Berlin en 20 ans
Je me souviens du 10 novembre 1989. Et pourtant, ce jour-là, je n'avais pas pris conscience du symbôle que représentait cette page qui se tournait. Malgré les cours d'histoire, malgré les journaux lus, malgré l'histoire de ma famille qui puisait ses origines dans cette ville.
Je me souviens des reproches que ma mère nous avait fait en rentrant le soir. A son bureau, nulle information ne lui était parvenue. Ce n'est que tard dans la journée qu'elle avait su, bien après tout le monde. Qu'elle a su ce qu'elle et toute ma famille de l'autre côté de la frontière avait tant espéré depuis des années. Et nous ne l'avions pas appelée pour lui annoncer cette nouvelle.

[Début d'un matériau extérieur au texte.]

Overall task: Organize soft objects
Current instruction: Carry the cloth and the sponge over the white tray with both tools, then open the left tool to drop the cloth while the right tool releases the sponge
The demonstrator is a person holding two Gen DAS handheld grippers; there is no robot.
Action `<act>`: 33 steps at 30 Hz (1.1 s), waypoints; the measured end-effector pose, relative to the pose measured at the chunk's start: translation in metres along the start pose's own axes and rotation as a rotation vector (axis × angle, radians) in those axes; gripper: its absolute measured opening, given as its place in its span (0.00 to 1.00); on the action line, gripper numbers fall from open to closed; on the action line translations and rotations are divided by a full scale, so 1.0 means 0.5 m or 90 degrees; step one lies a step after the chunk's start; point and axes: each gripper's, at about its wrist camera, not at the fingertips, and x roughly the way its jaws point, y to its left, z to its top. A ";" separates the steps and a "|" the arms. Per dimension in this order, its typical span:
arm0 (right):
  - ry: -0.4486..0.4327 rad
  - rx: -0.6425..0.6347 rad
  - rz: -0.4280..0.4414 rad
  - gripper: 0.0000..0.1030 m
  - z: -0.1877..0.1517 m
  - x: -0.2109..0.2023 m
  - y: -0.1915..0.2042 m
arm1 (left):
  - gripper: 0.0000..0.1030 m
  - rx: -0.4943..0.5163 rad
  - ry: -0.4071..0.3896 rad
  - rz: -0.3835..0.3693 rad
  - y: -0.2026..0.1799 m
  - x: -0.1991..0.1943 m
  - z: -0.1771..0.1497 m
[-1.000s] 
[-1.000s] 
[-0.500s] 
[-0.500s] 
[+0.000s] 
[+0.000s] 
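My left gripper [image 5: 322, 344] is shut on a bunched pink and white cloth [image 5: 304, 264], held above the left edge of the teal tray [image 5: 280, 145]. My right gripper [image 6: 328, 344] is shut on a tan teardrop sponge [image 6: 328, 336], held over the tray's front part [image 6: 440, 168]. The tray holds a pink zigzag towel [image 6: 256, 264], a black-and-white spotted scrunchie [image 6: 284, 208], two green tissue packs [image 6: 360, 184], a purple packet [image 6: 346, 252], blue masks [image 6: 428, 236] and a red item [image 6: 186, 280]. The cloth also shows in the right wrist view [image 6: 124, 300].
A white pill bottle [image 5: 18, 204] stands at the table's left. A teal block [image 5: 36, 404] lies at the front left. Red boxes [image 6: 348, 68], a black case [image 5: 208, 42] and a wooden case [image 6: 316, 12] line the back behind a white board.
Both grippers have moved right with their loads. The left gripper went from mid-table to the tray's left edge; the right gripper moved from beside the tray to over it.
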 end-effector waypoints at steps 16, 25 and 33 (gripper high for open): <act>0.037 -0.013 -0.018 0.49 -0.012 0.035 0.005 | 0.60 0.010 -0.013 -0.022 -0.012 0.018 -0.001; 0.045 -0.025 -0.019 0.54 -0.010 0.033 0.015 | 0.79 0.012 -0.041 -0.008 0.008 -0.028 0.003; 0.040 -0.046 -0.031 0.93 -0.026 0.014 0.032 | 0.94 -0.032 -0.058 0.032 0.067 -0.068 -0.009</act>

Je me souviens des larmes.
Je me souviens de mon premier voyage dans le Berlin réunifié. C'était en 1991. De mon émotion à l'approche de la ville. De celle éprouvée au contact de cette "blessure", béante désormais, mais en processus de cicatrisation. De la découverte de l'autre côté, tellement fantasmé et devenu étrangement réel. De l'impression d'errer dans un décor de thêatre.

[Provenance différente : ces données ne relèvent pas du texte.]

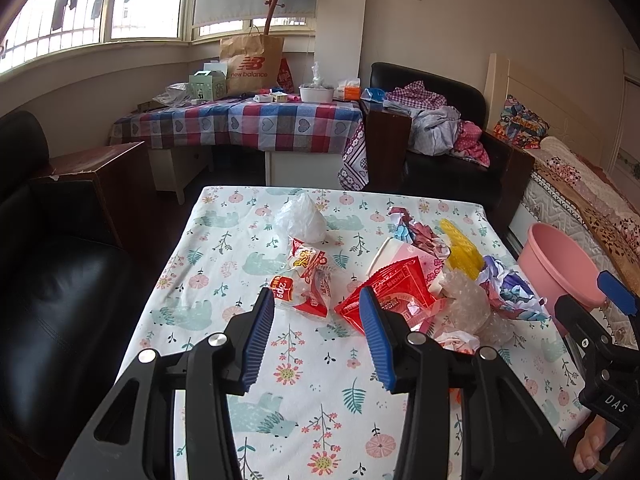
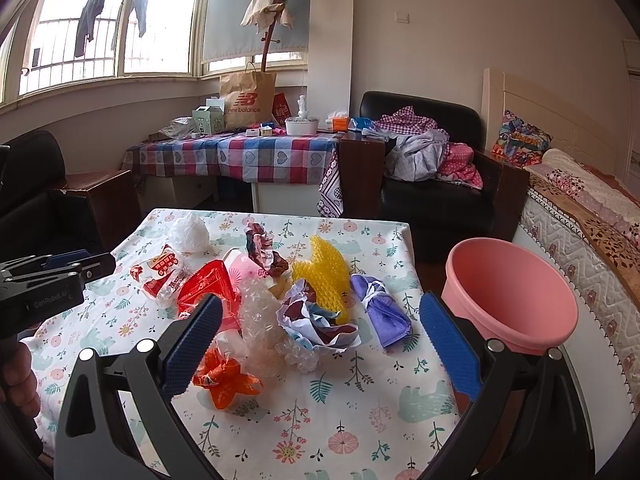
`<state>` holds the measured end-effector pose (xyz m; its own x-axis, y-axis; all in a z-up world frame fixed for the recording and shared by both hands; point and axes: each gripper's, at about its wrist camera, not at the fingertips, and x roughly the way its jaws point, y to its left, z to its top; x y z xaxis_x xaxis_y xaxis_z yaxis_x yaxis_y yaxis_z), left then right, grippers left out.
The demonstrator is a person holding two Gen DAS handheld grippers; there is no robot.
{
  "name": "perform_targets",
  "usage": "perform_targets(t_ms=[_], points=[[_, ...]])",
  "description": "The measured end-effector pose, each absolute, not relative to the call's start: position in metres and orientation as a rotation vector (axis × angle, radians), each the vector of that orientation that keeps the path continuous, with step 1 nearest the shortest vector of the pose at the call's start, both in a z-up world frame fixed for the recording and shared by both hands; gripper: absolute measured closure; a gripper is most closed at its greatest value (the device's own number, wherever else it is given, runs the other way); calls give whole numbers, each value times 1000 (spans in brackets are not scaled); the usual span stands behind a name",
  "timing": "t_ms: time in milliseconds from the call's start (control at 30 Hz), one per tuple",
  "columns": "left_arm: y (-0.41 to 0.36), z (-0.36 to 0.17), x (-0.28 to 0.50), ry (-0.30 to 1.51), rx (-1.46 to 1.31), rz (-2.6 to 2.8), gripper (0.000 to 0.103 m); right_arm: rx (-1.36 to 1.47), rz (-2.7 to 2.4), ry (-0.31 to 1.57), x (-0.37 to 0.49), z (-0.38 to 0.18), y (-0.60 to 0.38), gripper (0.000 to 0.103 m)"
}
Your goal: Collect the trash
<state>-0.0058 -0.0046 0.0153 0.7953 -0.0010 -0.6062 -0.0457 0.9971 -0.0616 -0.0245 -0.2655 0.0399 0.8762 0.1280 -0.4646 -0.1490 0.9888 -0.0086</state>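
Red wrapper: crumpled red snack wrapper [image 1: 394,294] lies on the bench [image 1: 320,400] just beyond the left tongs [image 1: 318,334], a little to the right of their centre line and partly hidden by the right-hand blue pad.
Clear packet: red-and-clear food packet [image 1: 306,280] lies straight ahead of the gap, well apart from either pad.
Long axis: the packet runs roughly away from the tongs, toward the white plastic bag [image 1: 302,218]; the wrapper spreads sideways.
Left tongs: moderately wide, nothing between the pads.
Right tongs: the right tongs [image 2: 320,346] stand very wide and empty, above the crumpled printed paper [image 2: 316,322] and bubble wrap [image 2: 260,320].
Nearer hand: by position, the left for wrapper and packet; the right for the purple mask [image 2: 384,314].
Destination: pink bucket [image 2: 512,296] stands off the bench's right edge, beside the right tongs.
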Motion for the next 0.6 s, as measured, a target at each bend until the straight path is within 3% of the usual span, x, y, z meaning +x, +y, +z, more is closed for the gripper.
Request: perform_targets(t_ms=[600], points=[[0, 34, -16, 636, -82, -10, 59, -31, 107, 484, -24, 38, -275, 4]])
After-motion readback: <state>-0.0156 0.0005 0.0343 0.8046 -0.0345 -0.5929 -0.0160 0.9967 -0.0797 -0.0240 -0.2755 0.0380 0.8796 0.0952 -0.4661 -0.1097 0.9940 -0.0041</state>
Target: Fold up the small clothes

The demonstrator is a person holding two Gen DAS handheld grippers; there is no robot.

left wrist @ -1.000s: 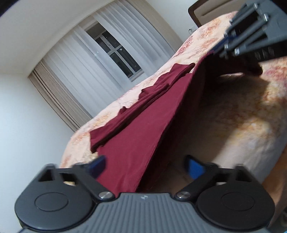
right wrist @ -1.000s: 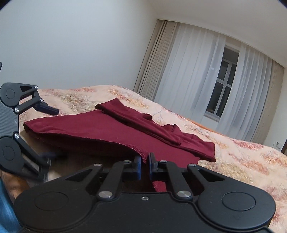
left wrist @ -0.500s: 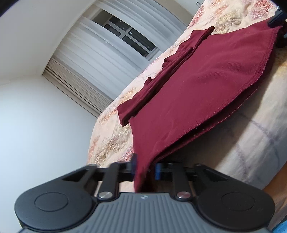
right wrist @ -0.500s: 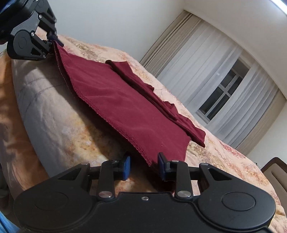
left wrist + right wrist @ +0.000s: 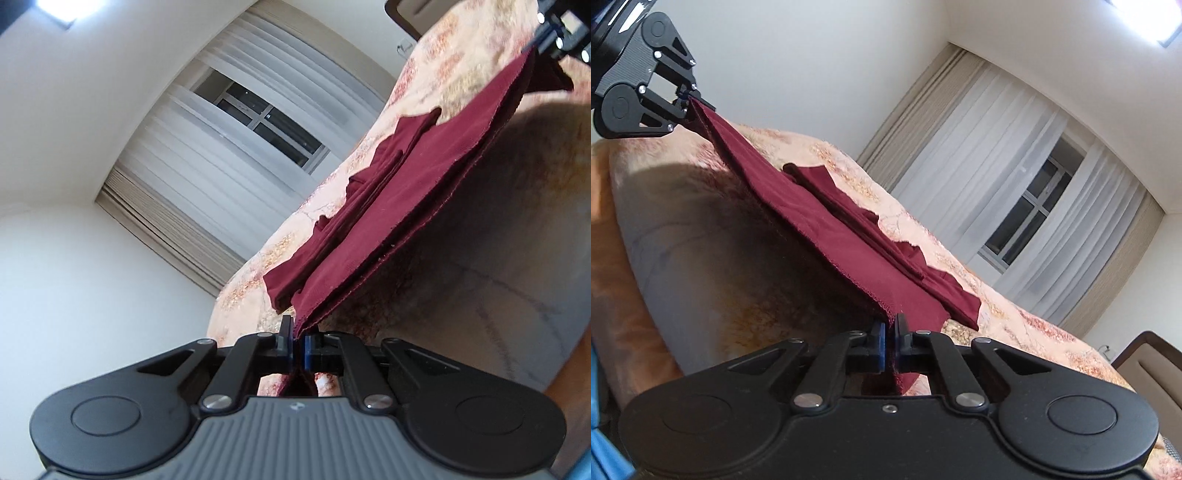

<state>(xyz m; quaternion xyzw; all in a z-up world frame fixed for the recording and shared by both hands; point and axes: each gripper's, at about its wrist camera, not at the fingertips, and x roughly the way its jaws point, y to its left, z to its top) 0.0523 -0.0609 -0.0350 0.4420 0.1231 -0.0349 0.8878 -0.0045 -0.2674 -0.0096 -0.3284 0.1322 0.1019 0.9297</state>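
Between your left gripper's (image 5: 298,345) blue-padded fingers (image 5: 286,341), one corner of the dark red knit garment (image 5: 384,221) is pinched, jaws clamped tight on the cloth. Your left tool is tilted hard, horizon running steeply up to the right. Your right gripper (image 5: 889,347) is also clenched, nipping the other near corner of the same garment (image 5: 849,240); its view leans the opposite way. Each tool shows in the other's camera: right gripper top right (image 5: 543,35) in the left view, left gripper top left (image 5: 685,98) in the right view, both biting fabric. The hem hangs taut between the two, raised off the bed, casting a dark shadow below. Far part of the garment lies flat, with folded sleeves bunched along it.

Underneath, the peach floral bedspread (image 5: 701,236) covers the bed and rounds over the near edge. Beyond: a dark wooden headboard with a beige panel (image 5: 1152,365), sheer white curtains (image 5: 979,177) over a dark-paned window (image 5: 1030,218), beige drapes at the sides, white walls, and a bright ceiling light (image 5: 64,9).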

Je me souviens de mes années d'étudiante dans cette ville* qui entretemps avait tant changé. De ces deux côtés qui s'étaient rapprochés. Rapprochés en apparence. Les gens se considéraient encore comme étant de l'Est ou de l'Ouest. De la société de consommation à l'occidentale qui avait pris possession de l'identité des quartiers de l'Est. De ces quartiers excentrés qui avaient conservés leur visage de l'époque. L'époque des grandes avenues et de la grisaille des barres d'immeuble. *(de 1996 à 1998)
Je me souviens de notre retour dans cette ville deux petites années seulement après. De son nouveau visage depuis le retour du gouvernement en ses murs. Des rues de Prenzlauerberg qui avait été liftées, auxquelles on avait retiré les rides, les éclats de balle dans les façades qui avaient disparu, ces façades transformées dans un univers qui semblait édulcoré et que nous ne reconnaissions plus.
Mais surtout, je me souviens que Berlin restera la ville de nos premiers émois, le berceau de notre histoire à nous. Celle avec un petit h mais avec un grand A. Berlin restera pour moi la ville de toutes les émotions.